Duplicate content is always a concern for webmasters. Whether it’s a website stealing content from another site, or perhaps a website that hasn’t taken an active role in ensuring they get great unique quality content on their site, being duplicated out of the Google index is a problem.
In the latest webmaster help video from Google’s Matt Cutts, he addresses how Google handles duplicate content, and when it can negatively impact your search rankings.
Cutts started by explaining what duplicate content is and why duplicate content isn’t always a problem, especially when it comes to quoting parts of other web pages.
It’s important to realize that if you look at content on the web, something like 25 or 30 percent of all of the web’s content is duplicate content. … People will quote a paragraph of a blog and then link to the blog, that sort of thing. So it’s not the case that every single time there’s duplicate content it’s spam, and if we made that assumption the changes that happened as a result would end up probably hurting our search quality rather than helping our search quality.
For several years, Google’s stance has been that they try to find the originating source and give that result the top billing, so to speak. After all, Google doesn’t want to serve up masses of identical pages to a searcher because it doesn’t provide a very good user experience if they click on one page, didn’t find what they’re looking for, and then go back and click the next result only to discover the identical page, just merely on a different site.
Google looks for duplicate content and where we can find it, we often try to group it all together and treat it as of it’s just one piece of content. So most of the time, suppose we’re starting to return a set of search results and we’ve got two pages that are actually kind of identical. Typically we would say, “OK, rather than show both of those pages since they’re duplicates, let’s just show one of those pages and we’ll crowd the other result out,” and then if you get to the bottom of the search results and you really want to do an exhaustive search, you can change the filtering so that you can say, “OK, I want to see every single page” and then you’d see that other page. But for the most part, duplicate content isn’t really treated as spam. It’s just treated as something we need to cluster appropriately and we need to make sure that it ranks correctly, but duplicate content does happen.

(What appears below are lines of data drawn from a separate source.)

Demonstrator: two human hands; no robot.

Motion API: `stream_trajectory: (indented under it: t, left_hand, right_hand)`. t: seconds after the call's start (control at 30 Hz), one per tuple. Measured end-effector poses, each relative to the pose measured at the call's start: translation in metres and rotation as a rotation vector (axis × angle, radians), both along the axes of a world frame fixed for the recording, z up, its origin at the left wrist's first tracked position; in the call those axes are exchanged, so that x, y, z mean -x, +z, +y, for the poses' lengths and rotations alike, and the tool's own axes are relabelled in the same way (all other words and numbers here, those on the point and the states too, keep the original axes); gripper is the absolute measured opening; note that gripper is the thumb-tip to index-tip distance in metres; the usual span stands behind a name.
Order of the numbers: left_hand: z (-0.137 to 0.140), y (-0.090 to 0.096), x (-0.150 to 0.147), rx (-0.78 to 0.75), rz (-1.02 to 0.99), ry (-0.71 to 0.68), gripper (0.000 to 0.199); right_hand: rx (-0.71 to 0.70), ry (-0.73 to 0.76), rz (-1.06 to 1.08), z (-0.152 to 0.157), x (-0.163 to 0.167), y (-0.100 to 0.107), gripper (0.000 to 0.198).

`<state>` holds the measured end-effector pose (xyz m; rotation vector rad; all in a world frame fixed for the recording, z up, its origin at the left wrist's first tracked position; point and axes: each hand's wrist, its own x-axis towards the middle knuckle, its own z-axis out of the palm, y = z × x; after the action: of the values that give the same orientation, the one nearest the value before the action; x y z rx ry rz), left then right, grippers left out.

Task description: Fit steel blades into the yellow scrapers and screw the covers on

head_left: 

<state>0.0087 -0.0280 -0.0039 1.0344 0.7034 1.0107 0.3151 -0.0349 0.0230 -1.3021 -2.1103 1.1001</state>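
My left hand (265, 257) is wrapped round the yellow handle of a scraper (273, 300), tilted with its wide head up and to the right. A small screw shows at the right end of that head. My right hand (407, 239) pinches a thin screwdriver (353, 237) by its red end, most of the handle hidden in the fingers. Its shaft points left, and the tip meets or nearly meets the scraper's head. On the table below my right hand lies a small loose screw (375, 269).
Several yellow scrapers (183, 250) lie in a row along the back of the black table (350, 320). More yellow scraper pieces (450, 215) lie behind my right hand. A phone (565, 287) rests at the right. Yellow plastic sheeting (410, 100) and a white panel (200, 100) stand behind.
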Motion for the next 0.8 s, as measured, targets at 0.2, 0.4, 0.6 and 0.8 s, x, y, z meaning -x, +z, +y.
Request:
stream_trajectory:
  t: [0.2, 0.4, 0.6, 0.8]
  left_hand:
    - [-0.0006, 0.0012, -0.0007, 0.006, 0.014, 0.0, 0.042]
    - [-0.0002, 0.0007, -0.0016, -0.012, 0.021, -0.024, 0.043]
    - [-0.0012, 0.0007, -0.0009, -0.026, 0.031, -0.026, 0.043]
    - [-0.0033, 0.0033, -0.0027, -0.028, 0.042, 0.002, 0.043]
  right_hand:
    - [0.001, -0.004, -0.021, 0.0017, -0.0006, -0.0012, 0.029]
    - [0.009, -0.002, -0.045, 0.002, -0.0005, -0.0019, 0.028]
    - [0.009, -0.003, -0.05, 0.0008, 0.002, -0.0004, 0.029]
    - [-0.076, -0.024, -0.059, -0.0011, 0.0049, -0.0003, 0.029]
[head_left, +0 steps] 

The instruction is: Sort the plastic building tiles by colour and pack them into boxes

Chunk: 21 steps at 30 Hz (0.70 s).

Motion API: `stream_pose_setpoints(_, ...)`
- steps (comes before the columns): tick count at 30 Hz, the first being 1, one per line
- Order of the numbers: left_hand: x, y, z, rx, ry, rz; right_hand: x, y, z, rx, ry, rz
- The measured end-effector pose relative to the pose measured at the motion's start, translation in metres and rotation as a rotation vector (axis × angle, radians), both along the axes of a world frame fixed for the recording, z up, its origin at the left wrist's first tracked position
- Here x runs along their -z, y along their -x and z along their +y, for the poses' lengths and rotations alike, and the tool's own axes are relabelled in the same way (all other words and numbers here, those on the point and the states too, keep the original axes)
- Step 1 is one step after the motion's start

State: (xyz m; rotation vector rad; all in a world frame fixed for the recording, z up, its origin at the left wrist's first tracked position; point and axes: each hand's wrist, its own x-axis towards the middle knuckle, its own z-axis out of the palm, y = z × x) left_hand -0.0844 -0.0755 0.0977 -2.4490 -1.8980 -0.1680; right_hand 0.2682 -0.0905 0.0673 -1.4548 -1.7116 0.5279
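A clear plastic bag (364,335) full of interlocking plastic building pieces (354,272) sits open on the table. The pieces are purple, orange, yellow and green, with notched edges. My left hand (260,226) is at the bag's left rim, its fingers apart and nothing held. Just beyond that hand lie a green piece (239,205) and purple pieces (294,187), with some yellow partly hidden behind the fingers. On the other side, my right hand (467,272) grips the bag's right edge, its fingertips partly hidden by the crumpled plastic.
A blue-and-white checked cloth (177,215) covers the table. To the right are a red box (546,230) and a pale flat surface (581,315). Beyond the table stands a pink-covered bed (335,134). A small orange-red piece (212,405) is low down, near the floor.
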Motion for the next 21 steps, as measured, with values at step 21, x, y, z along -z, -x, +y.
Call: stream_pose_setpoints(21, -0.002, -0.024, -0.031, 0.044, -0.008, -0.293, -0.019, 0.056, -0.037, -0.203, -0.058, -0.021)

Next, Cutts tackles the issue of where duplicate content is spam, such as websites that have scraped content off the original websites or website owner suggests republish a lot of “free articles” that are republished on masses of other websites. These types of sites have the biggest problem with duplicate content because they merely copy content created on other websites.
It’s certainly the case that if you do nothing but duplicate content, and you are doing in an abusive, deceptive, malicious, or a manipulative way, we do reserve the right to take action on spam. So someone on Twitter was asking a question about “how can I do an RSS auto blog to a blog site and not have that be viewed as spam,” and the problem is that if you are automatically generating stuff that is coming from nothing but an RSS feed, you’re not adding a lot of value, so that duplicate content might be a little bit more likely to be viewed as spam.
There are also cases where businesses might legitimately end up with duplicate content that won’t necessarily viewed as spam. In some cases, websites end up with duplicate content for usability reasons, rather than SEO. For the most part those websites shouldn’t worry either
But if you’re just making a regular website and you’re worried about whether you’d have something on the .com and the .co.uk, or you might have two versions of your terms and conditions, an older version and a newer version, that sort of duplicate content happens all the time on the web and I really wouldn’t get stressed out about the notion that you might have a little bit of duplicate content.
Cutts does caution against local directory types of websites that list masses of cities but serve up empty listings with no true content about what the user might be looking for, as well as sites that create individual pages for every neighborhood they service, even though the content is the same as what’s on main city web page.
As long as you’re not trying to massively copy for every city in every state in the entire United States, show the same boilerplate text which is, “no dentists found in this city either,” for the most part you should be in very good shape not have anything to worry about.
Bottom line: as long as your duplicate content is there for legitimate reasons (e.g., you’re quoting another website or you have things like two versions of terms and conditions), you really shouldn’t be concerned about duplicate content. However, Google certainly can and will take action against sites utilizing duplicate content in a spammy fashion, because they aren’t adding value to the search results.